What a lovely turn round great work as normal, i have to agree Great car, Great colour and would love to own 1 one day!!! Wow now thats what i call a first car.


----------



## cdti_sri (Jul 17, 2006)

Excellent work n stunning finish! Though you could of deswirled the door lock!!! pfft :lol:


----------



## Brazo (Oct 27, 2005)

Thoroughly enjoyed that write up mate :thumb:


----------



## Lespaul (May 23, 2006)

Fab car, even better after your work :thumb: 

I can see one ending up in my garage one day to replace the Westy  

Darren


----------



## Summit Detailing (Oct 9, 2006)

cracking read chap:thumb:


----------



## L200 Steve (Oct 25, 2005)

Clark said:


> Well i decided to try and do all my write up's from now on in a kind of "picture story" but after taking a couple of hours to edit them down and do the flaming thing i dunno if i'll bother next time! :lol:


Trust me mate, you want to keep doing all your write ups like this. What an awesome read, made me put Harry Potter 7 down:thumb:

A really cracking detail mate, thank you.


----------



## Clark @ PB (Mar 1, 2006)

L200 Steve said:


> Trust me mate, you want to keep doing all your write ups like this. What an awesome read, made me put Harry Potter 7 down:thumb:
> 
> A really cracking detail mate, thank you.


lol, cheers mate! Its finding the time to do the write up's at the minute thats the hard bit!


----------



## andyf (Dec 29, 2006)

Great write up clark and fantastic detail. I remember my brother trying to keep up with one of these in his bike, he said it handle like it was on rails.


----------



## Clark @ PB (Mar 1, 2006)

andyf said:


> Great write up clark and fantastic detail. I remember my brother trying to keep up with one of these in his bike, he said it handle like it was on rails.

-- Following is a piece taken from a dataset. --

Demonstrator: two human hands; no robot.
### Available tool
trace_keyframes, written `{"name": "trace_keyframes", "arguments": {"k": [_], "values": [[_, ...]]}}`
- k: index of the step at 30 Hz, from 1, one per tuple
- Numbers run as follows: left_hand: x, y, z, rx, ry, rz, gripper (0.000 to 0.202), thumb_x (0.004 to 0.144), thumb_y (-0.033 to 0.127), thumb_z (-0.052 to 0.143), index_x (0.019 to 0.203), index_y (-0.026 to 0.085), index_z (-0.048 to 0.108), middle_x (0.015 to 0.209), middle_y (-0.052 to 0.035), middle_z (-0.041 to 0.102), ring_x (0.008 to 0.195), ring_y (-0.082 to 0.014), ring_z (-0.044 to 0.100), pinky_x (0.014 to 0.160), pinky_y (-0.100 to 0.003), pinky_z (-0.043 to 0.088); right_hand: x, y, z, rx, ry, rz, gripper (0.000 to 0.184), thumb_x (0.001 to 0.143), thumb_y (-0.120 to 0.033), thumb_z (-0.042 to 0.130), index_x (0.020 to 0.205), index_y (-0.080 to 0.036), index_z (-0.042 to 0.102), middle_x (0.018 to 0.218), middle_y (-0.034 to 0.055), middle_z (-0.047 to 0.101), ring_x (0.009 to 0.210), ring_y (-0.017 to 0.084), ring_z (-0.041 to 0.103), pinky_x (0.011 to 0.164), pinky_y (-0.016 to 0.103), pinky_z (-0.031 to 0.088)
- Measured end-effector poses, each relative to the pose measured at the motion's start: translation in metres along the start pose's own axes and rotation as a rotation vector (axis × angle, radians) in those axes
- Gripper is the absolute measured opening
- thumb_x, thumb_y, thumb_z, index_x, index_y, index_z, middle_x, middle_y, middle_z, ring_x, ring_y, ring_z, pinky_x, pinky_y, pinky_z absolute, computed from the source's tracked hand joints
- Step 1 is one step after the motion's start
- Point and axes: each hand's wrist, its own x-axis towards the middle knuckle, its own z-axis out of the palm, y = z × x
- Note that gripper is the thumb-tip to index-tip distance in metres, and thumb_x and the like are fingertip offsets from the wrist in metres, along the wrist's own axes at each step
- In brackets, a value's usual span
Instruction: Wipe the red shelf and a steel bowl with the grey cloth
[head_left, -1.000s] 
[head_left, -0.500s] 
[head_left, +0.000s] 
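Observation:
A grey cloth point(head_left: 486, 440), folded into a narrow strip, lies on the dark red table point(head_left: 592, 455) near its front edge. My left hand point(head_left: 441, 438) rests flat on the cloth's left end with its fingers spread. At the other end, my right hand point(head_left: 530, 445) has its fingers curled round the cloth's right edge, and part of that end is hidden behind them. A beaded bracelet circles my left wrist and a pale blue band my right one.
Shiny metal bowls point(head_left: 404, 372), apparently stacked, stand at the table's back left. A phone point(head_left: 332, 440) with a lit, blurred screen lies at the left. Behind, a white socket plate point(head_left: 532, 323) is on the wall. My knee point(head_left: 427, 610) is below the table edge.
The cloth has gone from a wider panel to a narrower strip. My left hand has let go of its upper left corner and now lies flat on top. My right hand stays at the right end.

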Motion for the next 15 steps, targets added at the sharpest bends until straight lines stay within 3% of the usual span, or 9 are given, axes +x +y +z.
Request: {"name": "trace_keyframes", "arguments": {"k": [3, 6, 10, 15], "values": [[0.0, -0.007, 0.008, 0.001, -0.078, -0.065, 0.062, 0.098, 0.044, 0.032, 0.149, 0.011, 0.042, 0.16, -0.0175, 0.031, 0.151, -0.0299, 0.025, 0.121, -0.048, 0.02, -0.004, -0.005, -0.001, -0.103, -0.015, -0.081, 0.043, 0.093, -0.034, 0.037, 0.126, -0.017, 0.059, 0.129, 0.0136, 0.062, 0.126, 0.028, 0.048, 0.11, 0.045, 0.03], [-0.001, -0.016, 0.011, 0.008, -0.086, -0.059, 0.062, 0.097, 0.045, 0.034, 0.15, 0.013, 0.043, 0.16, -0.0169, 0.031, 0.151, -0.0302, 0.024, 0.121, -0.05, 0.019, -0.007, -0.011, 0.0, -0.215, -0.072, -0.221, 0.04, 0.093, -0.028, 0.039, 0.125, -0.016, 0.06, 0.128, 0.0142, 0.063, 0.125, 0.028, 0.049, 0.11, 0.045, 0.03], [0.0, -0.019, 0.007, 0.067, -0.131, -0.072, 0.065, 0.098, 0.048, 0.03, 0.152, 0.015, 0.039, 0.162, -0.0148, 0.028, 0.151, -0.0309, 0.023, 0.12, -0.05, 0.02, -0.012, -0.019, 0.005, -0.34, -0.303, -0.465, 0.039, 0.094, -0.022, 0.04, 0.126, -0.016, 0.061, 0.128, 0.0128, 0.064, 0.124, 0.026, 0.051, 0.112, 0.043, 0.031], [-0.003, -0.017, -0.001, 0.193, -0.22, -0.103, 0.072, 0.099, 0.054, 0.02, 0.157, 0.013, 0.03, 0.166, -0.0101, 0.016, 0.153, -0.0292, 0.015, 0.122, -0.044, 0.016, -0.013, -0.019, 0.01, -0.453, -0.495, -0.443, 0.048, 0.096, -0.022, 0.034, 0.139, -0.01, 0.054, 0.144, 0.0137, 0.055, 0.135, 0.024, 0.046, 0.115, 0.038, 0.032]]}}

funnily enough, we had a customer come in past to book his car in and he said the same thing, commenting on just how well the elise was keeping up with him on the back roads, and he likes to ride his bikes fast!


----------



## ayrshireteggy (Dec 13, 2006)

I always enjoy your posts, Clark - your work is awesome! :thumb:

The Lotus looks stunning now! No wonder the PB team are so busy!


----------



## bigsyd (Jul 2, 2006)

STUNNING M8 , can you tell me plz what Tar and Glue remover you was using


----------



## spitfire (Feb 10, 2007)

Terrific car, colour, detail, and write up. I've loved these cars ever since I saw a few at knockhill and would love to own one but it wouldn't be very practical.


----------



## Clark @ PB (Mar 1, 2006)

bigsyd said:


> STUNNING M8 , can you tell me plz what Tar and Glue remover you was using


PM on its way....


----------



## GlynRS2 (Jan 21, 2006)

An absolutely cracking detail and a great write up. Enjoyed all the pics and gald you didn't edit them out. The attention to detail and finish are awesome


----------



## Justtourin1 (May 18, 2007)

Superb, well done, i'm sure the owner was well chuffed.


----------



## Renmure (Jan 18, 2007)

Looks fab... as usual!!

The owner is a poster on the Scottish elises forum and to be honest I have been waiting to read this one since I knew you were doing it. I have been a bit concerned about the idea of machine polishing the elise/exige because of what its made of but, I take it that there is nothing to worry about as long as the you know what you are doing. (which I obviously dont so wouldnt be attempting it myself)


----------



## Clark @ PB (Mar 1, 2006)

Renmure said:


> Looks fab... as usual!!
> 
> The owner is a poster on the Scottish elises forum and to be honest I have been waiting to read this one since I knew you were doing it. I have been a bit concerned about the idea of machine polishing the elise/exige because of what its made of but, I take it that there is nothing to worry about as long as the you know what you are doing. (which I obviously dont so wouldnt be attempting it myself)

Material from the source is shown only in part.